The Open Database of Recreational and Sport Facilities (ODRSF)
Metadata document: concepts, methodology and data quality

Version 1.0

Data Exploration and Integration Lab (DEIL)
Centre for Special Business Projects (CSBP)

Release date: September 28, 2021

Table of Contents

  1. Overview
  2. Data Sources
  3. Reference Period
  4. Target Population
  5. Compilation Methodology
  6. Database coverage
  7. Data Dictionary
  8. Data Accuracy
  9. Contact us

1. Overview

The Open Database of Recreational and Sport Facilities (ODRSF) is a database of recreational and sport facilities released as open data. Data sources include various levels of government within CanadaFootnote 1 and professional organizations. This document details the process of collecting, compiling, and standardizing the individual datasets used to create the ODRSF.

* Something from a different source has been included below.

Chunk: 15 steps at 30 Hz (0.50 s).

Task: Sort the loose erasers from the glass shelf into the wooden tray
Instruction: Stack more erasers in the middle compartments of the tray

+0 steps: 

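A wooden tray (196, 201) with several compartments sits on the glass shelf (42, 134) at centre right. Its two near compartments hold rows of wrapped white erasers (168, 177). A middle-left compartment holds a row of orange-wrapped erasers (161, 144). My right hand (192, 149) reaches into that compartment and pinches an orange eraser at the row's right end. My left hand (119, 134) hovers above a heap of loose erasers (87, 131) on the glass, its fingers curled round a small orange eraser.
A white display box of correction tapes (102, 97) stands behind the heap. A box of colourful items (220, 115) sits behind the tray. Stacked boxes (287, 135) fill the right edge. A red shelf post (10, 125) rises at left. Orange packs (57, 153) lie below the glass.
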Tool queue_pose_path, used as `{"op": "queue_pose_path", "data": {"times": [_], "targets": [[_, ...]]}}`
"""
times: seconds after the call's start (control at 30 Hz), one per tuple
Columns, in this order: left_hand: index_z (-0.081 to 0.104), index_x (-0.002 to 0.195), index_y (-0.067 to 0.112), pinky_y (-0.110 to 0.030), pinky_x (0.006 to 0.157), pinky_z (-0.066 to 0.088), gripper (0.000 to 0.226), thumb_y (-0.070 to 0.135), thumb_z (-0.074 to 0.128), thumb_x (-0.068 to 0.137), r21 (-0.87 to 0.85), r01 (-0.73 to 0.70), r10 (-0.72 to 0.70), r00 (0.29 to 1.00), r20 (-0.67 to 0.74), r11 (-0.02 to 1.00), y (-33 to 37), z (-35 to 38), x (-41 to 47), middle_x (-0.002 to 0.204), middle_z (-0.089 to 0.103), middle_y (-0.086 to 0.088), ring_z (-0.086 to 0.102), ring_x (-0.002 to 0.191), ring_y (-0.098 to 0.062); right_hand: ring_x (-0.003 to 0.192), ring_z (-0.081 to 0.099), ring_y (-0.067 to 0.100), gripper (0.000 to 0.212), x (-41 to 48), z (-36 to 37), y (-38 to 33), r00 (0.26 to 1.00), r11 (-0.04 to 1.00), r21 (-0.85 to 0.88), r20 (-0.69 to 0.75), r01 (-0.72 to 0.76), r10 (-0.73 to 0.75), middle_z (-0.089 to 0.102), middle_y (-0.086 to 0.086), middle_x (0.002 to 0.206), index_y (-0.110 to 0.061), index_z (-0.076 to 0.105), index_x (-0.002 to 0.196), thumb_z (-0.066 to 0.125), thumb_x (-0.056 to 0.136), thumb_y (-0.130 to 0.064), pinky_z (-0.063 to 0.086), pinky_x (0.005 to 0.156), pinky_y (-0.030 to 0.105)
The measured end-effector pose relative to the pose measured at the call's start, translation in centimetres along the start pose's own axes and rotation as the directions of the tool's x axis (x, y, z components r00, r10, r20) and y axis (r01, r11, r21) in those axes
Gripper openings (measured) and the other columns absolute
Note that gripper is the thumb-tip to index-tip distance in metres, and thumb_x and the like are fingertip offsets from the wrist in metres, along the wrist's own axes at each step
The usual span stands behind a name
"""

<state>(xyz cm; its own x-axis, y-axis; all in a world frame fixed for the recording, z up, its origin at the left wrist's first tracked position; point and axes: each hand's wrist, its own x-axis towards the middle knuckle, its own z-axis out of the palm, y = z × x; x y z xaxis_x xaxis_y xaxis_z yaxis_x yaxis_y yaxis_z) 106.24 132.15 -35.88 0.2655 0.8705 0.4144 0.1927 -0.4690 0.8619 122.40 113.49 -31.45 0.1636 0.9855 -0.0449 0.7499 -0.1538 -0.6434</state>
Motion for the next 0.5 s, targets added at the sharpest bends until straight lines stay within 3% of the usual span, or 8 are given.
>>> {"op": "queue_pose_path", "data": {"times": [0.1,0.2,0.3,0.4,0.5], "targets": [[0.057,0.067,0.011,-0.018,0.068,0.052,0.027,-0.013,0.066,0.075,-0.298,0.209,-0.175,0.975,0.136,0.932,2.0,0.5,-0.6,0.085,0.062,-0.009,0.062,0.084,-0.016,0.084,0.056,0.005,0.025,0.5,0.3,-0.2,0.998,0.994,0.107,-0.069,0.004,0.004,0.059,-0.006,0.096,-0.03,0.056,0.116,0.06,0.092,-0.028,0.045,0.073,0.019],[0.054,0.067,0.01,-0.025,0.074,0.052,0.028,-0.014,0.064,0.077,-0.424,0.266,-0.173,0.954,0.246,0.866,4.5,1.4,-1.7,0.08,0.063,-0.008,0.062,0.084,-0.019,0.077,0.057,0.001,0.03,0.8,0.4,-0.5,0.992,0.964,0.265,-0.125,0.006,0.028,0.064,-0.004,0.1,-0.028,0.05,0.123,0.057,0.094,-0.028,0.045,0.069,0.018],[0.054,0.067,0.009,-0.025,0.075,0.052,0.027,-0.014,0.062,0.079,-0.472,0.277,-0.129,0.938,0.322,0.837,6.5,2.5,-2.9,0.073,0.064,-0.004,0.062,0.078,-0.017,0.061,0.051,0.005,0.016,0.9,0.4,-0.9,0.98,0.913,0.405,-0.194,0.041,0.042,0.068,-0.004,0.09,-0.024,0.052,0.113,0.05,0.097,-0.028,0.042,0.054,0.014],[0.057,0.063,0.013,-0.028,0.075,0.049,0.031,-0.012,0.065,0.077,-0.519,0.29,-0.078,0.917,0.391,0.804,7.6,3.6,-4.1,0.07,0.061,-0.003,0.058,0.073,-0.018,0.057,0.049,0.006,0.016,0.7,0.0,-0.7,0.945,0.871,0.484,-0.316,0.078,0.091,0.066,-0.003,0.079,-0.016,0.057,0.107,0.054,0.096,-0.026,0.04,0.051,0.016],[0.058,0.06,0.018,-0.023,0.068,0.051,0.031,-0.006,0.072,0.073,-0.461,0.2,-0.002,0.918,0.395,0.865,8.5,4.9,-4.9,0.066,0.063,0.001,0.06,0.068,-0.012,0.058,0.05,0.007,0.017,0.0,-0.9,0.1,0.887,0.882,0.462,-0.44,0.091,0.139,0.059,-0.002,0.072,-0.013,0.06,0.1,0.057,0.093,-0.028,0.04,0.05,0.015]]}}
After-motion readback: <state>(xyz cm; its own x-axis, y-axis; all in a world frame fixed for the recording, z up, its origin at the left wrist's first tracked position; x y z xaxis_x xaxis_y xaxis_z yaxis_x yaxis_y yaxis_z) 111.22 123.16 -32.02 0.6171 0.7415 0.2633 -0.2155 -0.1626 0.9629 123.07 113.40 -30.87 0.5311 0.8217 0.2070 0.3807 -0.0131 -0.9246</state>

This dataset is one of a number of datasets created as part of the Linkable Open Data Environment (LODE). The LODE is an exploratory initiative that aims at enhancing the use and harmonization of open data from authoritative sources by providing a collection of datasets released under a single licence, as well as open-source code to link these datasets together. Access to the LODE datasets and code are available through the Statistics Canada website and can be found at the Linkable Open Data Environment.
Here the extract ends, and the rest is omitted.